What is the Classical Model of Teaching and is it the Best?

This is an extract from one of the chapters of my upcoming book titled: The Educational Data Movement: Crossing Boundaries, Searching for Student Success.
One of the greatest challenges of our time—of research, of school leadership, and now of measurement—is to define teaching or what teaching should be. The educational data movement occurs at time when there is great uncertainty about what it means to teach. The types of changes that education is going through, as other fields have before, impact jobs and roles and organizational structures. During this time, there has been a quest to describe the job of teachers in ways that can be used to compare teaching with other types of professions. The definition of teaching is an important factor in how we consider teachers using data in their jobs. Is their work mechanical to transmit knowledge or are they knowledge workers and knowledge creators? These are the kinds of questions that highlight what makes education different from other fields.
People with different backgrounds often see different things when they look at these adults who spend their days with children. Teachers are seen as alternatively as caretakers, agents to deliver instructional content, experts to guide students and model for them what it means to be a user of language or pursuer of questions, low-skilled service providers, craftspeople, artists, and as managers who perform complex creative work. Some have drawn comparisons of teachers to athletes, who combine talent and practice, play on teams, and perform better some years than others; to doctors and therapists, who are highly trained professionals and help improve the lives of their clients; to authority figures like ministers and clergy; and to public servants. Teachers also become like family members for some students who need emotional support and encouragement scarce outside of school.

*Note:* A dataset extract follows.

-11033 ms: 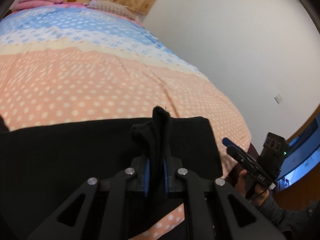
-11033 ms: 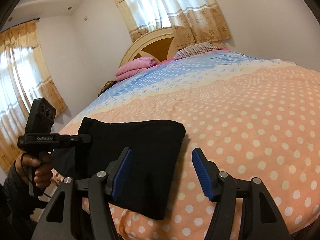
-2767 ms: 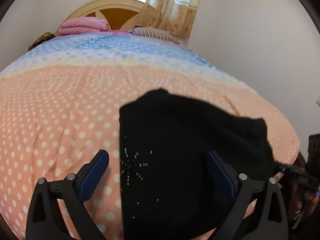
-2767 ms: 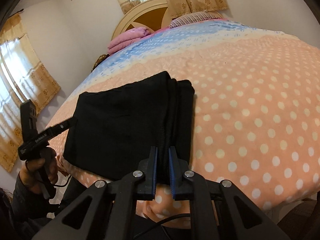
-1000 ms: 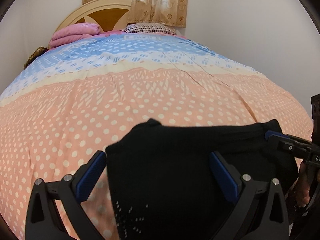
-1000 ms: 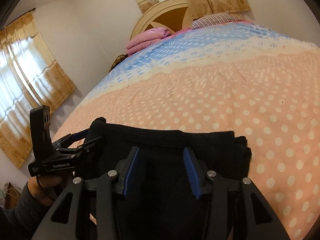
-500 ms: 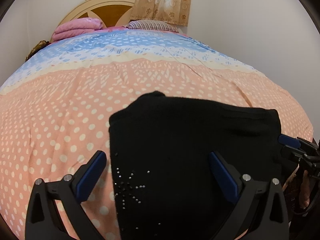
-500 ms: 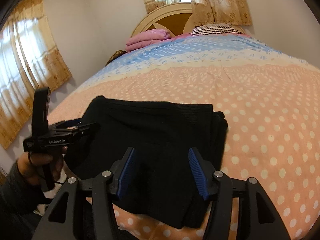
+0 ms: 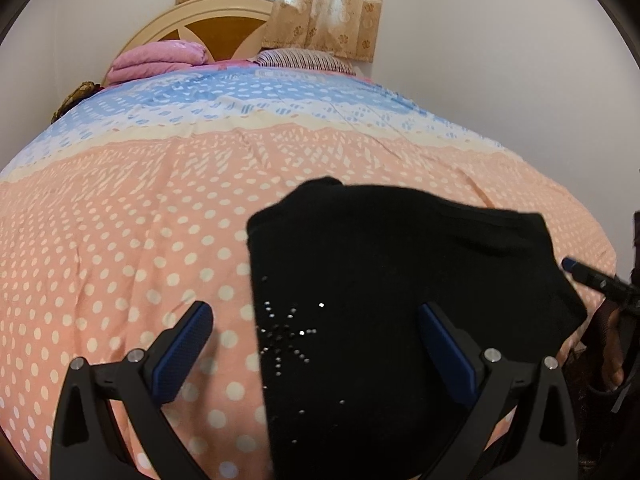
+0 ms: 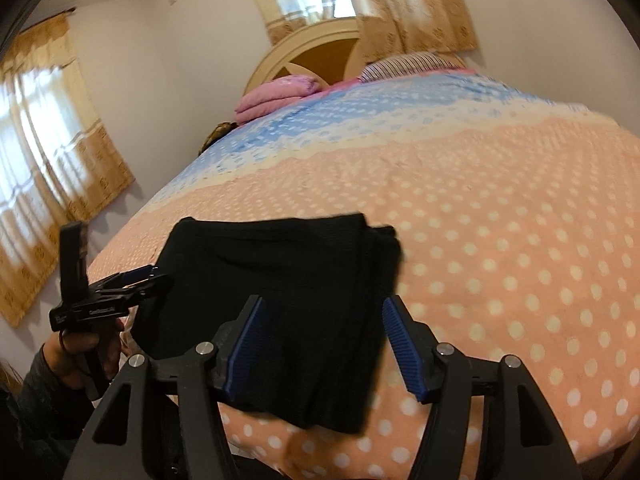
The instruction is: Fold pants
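The black pants (image 9: 392, 280) lie folded into a thick rectangle near the front edge of the bed, with small rhinestones showing on the near part. My left gripper (image 9: 316, 344) is open, its blue pads wide apart above the pants' left edge, pressing nothing. In the right wrist view the folded pants (image 10: 288, 280) lie flat, and my right gripper (image 10: 324, 344) hovers over their near right part. Its jaws are opening, with the cloth seen under the gap but not pinched. The left gripper (image 10: 136, 276) shows there at the pants' left side, held in a hand.
The bed (image 9: 120, 240) carries an orange dotted cover that turns blue toward the headboard. Pink folded bedding (image 9: 160, 58) and a striped pillow (image 9: 304, 60) lie at the head. A white wall runs along the right; curtained windows (image 10: 44, 152) stand at the left and behind the headboard.
The right gripper's jaws have spread wider and it has drawn back from the pants. The left gripper has shifted sideways, staying open. The folded pants lie where they were.
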Demonstrator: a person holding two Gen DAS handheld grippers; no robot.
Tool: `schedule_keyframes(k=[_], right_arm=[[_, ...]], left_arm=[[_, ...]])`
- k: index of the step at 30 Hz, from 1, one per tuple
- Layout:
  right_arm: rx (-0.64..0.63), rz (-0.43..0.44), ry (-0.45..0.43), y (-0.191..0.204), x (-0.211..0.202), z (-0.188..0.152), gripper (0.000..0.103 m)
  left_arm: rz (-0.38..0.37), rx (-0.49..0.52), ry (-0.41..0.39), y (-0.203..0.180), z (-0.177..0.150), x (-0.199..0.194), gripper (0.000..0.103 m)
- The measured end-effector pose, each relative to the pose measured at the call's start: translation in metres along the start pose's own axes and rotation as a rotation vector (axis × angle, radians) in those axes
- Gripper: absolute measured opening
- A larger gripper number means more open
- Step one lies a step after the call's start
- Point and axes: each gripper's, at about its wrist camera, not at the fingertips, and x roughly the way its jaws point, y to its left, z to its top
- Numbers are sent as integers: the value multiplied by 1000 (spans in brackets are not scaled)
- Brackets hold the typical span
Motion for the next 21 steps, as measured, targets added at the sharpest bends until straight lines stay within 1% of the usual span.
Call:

While a teacher might be able to describe how he or she approaches the job, many teachers struggle with a broad and generalized definition of teaching. Having been with teachers many times in my education and work I have found that they can often only adequately describe what their teaching is like; the tools and techniques they use and what they believe guides their actions. Ask them to define teaching generally and the conversation is far less specific. Many defer to a belief that their teacher colleagues should have the ability to approach teaching in different ways with autonomy. Autonomy has often been the recommendation of teachers unions. It is part of many school cultures to think of classrooms as self contained; to trust that other teachers will manage their classrooms without others needing to know details about what goes on inside.

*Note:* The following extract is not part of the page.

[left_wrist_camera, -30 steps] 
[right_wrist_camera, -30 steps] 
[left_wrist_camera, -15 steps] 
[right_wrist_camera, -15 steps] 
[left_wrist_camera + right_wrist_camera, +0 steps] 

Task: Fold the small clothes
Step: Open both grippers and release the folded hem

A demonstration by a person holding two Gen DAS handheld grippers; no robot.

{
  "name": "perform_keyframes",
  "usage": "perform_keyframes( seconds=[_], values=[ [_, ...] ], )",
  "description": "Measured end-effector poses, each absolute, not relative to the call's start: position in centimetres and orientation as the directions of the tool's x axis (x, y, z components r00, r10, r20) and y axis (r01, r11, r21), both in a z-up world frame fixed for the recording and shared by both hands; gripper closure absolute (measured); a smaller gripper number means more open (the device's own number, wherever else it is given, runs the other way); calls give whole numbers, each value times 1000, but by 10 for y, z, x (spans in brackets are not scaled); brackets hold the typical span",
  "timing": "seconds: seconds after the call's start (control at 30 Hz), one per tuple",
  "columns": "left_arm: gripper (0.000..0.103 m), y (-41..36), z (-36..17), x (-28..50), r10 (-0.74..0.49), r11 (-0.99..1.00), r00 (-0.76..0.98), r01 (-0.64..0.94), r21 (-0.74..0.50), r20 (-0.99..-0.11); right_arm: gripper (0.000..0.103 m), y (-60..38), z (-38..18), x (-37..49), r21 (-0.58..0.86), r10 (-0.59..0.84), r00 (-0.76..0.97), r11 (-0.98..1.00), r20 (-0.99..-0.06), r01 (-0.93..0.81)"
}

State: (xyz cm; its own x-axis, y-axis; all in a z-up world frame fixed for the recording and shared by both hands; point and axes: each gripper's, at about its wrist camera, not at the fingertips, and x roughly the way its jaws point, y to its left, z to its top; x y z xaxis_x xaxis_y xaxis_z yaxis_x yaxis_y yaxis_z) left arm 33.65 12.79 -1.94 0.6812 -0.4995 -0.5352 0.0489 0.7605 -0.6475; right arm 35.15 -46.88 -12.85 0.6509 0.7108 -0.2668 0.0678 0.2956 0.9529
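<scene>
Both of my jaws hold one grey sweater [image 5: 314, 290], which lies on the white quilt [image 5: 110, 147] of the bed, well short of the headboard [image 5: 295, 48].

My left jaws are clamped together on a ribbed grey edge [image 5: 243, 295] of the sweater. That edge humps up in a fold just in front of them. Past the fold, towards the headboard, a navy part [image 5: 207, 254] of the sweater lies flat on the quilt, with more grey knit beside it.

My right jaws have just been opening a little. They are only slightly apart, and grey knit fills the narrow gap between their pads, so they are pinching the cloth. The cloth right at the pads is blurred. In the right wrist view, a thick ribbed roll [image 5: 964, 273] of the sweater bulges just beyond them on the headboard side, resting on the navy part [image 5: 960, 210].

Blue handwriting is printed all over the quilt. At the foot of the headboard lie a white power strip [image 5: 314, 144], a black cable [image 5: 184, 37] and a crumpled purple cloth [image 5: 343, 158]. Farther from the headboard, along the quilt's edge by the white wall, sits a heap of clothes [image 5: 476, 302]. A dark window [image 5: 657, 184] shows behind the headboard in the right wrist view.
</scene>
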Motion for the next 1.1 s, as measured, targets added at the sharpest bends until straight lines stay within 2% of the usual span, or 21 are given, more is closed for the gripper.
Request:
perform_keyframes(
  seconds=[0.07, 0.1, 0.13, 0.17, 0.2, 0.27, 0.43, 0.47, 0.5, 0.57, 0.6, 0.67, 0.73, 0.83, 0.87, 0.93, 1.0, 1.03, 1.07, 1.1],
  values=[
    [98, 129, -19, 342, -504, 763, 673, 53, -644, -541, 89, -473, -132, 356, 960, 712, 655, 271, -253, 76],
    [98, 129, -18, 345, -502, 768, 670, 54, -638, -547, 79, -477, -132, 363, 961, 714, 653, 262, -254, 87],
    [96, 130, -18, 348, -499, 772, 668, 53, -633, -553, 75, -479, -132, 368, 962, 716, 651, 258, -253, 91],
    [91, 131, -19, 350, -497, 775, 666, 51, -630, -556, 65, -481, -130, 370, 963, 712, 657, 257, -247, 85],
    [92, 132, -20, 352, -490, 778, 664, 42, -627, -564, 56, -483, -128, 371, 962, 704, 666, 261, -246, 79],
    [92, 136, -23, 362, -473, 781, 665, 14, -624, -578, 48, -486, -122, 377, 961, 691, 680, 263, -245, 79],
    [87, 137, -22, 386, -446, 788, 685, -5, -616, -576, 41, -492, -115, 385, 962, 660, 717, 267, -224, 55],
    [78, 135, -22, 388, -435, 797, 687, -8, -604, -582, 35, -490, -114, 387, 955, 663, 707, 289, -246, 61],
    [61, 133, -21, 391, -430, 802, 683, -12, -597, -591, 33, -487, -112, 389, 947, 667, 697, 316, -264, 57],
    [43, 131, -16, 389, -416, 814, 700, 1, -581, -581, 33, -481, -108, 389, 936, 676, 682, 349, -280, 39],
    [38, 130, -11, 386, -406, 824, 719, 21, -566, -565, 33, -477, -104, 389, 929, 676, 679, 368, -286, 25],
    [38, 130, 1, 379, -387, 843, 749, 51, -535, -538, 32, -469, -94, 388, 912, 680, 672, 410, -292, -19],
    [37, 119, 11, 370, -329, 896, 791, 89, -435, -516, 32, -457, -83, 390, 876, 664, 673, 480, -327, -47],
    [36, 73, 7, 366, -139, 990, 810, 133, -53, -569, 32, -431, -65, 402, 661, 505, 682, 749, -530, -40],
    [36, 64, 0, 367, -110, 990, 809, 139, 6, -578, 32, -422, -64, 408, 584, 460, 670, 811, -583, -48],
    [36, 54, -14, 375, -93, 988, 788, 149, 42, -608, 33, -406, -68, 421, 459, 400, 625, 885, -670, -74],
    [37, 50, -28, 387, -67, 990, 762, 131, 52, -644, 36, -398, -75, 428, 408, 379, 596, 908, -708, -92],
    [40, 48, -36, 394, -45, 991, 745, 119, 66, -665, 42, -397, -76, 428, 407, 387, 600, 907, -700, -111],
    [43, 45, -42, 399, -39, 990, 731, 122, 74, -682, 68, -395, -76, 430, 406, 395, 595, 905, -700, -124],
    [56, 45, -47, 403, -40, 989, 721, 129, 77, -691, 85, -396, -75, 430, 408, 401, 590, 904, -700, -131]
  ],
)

Almost all of what we know and expect about teaching is influenced by how we have seen teachers work in front of a group of students and in a classroom. I refer to this as the classical model of teaching. Unlike 30 years ago there is now a research base that describes the kinds of classroom actions that teachers make in many situations. There are large video libraries of teachers in the United States and around the world that provide examples for study. However, most of the large scale datasets, whether video records or other forms of data, are built around this classical model. It is a lens that is easy to apply to education when framing research, policy, and advocacy agendas. However, this model should not be viewed as either the totality of education that exists today nor what education can be in the future. One of the most important lessons from how other fields have used technology is that it can help change organizational structures as well as improve individual productivity. So that while there is great interest in teachers using data and data about teacher performance, these questions leave unaddressed the fundamental nature of the role of teachers and the designs of schools. Chapter 7 will revisit this issue.
*** The issue of a classical model for teaching relates directly to new technologies that support blended learning and personalized learning because the role of the teacher is what the school is built around. While the classical model may be the best approach in some or most cases, the case for that (or against it) is not clear today as so little research has been done. What is different about the current time from the many different waves of new schooling and new technology approaches that have come and gone is that there are now technologies that can support both the work in classrooms and in school management that might work together to support new organizational designs.

Dr. Piety is a national expert in educational data. He is on the faculty of the Robert H. Smith School of Business at the University of Maryland where he teaches information and database technologies, cloud computing, and social media. He is the author of Assessing the Educational Data Movement, a book on using data to improve school success.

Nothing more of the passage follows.